__EXERCISE__:
In the listing below, find each line with the string "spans" and return it.

__INPUT DATA__:

|---|

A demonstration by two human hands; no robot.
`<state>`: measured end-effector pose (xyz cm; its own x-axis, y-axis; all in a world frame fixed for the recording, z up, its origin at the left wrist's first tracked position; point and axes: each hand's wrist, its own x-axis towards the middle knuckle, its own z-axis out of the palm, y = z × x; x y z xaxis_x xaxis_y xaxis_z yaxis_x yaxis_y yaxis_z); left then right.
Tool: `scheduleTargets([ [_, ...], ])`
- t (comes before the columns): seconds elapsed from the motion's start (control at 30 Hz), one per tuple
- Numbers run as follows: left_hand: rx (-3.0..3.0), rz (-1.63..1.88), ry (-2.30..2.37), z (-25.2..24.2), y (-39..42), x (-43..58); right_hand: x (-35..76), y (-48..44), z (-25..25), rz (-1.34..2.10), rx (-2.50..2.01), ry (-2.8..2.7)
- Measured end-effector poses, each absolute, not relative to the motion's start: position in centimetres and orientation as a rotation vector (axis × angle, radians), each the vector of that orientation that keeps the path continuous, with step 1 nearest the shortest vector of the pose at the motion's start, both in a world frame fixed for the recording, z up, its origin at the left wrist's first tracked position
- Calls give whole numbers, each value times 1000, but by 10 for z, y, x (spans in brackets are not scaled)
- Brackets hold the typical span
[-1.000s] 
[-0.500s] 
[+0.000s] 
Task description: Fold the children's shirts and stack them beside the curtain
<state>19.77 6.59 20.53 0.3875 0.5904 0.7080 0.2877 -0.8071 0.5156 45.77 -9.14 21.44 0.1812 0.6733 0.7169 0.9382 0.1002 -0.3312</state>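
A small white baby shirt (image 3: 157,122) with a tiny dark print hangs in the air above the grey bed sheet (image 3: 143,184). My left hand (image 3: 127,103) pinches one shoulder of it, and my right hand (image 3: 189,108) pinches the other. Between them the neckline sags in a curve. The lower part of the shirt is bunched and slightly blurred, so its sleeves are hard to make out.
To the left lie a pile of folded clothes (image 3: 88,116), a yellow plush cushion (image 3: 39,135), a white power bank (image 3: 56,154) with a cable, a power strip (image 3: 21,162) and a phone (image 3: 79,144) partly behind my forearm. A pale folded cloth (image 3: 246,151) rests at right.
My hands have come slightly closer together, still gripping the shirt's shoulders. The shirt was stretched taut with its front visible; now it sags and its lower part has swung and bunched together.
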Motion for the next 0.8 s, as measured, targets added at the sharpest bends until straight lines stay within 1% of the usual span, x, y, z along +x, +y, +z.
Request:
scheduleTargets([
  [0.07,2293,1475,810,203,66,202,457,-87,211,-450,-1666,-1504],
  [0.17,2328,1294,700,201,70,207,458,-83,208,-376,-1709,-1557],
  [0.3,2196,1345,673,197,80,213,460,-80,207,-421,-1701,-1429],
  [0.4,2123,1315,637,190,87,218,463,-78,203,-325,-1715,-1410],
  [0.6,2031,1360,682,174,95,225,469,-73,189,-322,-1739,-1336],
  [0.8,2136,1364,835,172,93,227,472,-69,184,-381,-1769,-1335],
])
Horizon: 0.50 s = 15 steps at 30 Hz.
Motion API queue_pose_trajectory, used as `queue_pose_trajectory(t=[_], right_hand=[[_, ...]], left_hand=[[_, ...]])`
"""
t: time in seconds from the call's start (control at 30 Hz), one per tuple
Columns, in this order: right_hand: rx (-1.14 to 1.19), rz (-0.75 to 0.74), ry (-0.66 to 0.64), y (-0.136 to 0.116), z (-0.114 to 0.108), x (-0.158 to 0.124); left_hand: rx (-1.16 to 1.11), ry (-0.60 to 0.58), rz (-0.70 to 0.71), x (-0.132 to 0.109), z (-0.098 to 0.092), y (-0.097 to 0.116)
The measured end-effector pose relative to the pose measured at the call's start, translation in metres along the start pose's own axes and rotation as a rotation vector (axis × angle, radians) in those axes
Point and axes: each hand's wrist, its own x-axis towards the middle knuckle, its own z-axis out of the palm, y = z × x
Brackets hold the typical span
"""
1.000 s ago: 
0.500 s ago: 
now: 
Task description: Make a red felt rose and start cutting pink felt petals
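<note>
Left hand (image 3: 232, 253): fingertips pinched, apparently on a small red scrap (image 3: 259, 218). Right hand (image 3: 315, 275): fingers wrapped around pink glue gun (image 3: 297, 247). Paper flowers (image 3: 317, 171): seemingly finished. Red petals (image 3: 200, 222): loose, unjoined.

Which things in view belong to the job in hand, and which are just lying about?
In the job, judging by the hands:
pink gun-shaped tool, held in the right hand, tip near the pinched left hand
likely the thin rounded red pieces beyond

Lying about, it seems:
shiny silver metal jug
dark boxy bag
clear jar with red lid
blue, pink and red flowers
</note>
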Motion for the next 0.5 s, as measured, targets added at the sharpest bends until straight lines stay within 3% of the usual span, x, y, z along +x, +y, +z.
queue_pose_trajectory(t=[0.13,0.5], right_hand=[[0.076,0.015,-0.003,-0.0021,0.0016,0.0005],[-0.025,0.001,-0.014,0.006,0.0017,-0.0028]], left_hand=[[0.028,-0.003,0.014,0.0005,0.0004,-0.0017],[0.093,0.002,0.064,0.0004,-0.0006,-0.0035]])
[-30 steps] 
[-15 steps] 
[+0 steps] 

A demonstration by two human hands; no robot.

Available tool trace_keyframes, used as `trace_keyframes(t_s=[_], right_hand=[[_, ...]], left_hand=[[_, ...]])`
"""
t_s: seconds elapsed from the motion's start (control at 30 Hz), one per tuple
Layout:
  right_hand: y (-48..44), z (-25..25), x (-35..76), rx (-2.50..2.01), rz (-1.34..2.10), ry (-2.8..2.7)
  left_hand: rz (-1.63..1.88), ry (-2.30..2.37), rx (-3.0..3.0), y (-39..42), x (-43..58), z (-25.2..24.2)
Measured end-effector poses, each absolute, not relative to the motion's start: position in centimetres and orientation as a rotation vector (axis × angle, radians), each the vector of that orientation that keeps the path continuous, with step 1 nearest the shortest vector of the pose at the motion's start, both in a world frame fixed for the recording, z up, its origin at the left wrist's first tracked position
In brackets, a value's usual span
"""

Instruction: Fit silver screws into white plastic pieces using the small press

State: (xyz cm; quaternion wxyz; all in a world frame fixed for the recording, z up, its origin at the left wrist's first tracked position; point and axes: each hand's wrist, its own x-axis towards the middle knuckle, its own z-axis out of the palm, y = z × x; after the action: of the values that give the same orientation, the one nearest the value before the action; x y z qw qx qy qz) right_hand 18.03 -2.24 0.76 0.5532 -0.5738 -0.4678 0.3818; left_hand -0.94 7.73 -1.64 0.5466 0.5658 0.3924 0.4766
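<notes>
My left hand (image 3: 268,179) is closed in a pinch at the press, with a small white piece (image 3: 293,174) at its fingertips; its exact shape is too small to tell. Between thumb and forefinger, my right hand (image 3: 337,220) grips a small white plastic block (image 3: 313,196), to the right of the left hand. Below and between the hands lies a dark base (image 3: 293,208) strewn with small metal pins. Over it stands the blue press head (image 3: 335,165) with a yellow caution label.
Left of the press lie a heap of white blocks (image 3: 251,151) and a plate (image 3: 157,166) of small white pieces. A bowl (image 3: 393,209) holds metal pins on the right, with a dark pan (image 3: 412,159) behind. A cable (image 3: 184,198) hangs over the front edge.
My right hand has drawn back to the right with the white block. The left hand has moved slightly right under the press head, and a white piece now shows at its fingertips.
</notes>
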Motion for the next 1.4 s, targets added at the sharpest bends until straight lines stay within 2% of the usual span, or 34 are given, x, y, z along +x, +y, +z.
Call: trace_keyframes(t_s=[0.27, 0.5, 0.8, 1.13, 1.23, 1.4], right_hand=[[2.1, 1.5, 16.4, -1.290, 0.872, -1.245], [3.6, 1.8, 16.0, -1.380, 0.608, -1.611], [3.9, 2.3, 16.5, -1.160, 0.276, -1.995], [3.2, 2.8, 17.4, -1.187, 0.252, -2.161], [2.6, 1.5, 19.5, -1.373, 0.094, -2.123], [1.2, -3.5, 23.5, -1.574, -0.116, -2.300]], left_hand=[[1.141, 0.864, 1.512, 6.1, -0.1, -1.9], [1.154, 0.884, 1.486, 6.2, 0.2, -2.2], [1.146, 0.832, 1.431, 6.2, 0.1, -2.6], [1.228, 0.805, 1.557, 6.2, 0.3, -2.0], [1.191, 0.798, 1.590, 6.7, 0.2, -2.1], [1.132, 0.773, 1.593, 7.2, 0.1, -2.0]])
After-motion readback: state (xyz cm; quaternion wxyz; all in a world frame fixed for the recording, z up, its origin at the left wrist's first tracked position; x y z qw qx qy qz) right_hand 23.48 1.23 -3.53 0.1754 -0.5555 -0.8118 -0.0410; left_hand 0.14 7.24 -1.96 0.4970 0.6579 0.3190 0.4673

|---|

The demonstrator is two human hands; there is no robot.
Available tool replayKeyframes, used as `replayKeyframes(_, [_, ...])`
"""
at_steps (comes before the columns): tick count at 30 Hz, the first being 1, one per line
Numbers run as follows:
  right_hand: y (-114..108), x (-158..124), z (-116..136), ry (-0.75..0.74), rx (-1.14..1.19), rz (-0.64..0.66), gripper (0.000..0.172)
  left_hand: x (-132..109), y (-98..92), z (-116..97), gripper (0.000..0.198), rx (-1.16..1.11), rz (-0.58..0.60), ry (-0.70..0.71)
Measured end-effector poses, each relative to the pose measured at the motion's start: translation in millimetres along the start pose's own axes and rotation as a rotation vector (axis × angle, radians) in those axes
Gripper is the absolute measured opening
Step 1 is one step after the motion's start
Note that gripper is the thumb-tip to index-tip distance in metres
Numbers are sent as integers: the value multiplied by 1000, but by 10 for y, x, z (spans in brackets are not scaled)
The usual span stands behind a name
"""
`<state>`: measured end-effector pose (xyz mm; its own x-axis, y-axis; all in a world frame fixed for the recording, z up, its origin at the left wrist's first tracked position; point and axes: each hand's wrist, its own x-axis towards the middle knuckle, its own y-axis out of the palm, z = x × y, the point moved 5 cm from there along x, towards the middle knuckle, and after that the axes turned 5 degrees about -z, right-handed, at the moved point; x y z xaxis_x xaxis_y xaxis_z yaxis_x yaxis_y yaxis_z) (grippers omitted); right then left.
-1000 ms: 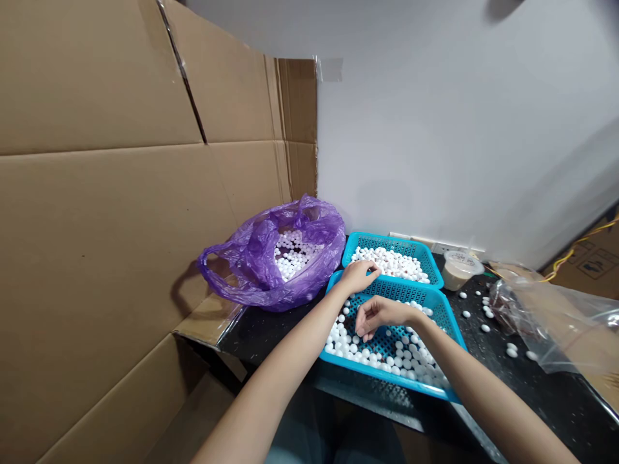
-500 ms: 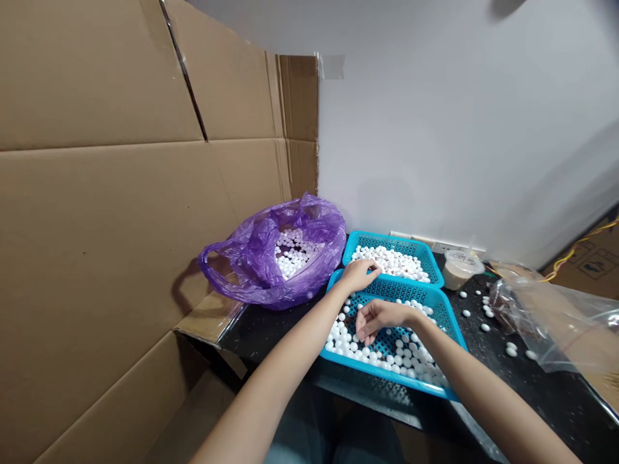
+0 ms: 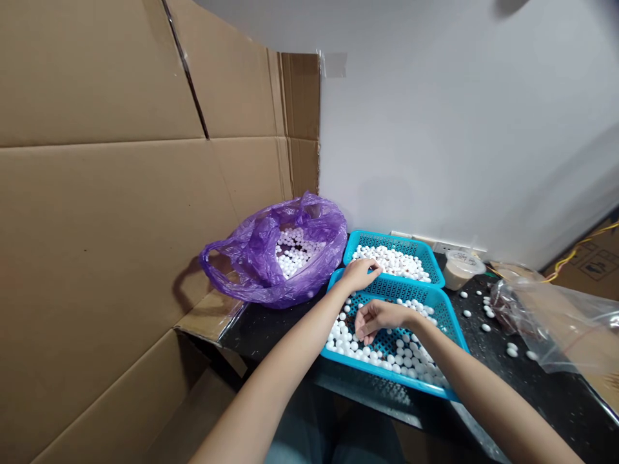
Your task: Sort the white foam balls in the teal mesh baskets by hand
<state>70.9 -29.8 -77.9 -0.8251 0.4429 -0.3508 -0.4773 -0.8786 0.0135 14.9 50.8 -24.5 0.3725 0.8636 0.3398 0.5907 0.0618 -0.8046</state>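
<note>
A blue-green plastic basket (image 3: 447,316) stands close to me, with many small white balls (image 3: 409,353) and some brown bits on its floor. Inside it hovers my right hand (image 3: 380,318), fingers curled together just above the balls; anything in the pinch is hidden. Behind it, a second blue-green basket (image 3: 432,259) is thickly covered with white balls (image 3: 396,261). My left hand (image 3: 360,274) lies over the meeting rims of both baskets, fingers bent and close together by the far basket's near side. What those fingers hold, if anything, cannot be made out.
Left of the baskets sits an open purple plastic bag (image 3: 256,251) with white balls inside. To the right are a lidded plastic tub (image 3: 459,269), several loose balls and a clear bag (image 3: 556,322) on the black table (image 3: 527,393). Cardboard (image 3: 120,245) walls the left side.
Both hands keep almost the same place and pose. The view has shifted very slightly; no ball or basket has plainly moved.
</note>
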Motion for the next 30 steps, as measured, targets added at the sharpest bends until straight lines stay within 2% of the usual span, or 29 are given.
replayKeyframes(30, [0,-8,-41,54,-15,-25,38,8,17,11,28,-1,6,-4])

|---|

__FINISHED TASK__:
- Calls give whole numbers, each value times 1000, but by 10 for z, y, x (spans in brackets are not scaled)
Numbers are sent as integers: the value multiplied by 1000, but by 10 for y, x, z (spans in brackets are not scaled)

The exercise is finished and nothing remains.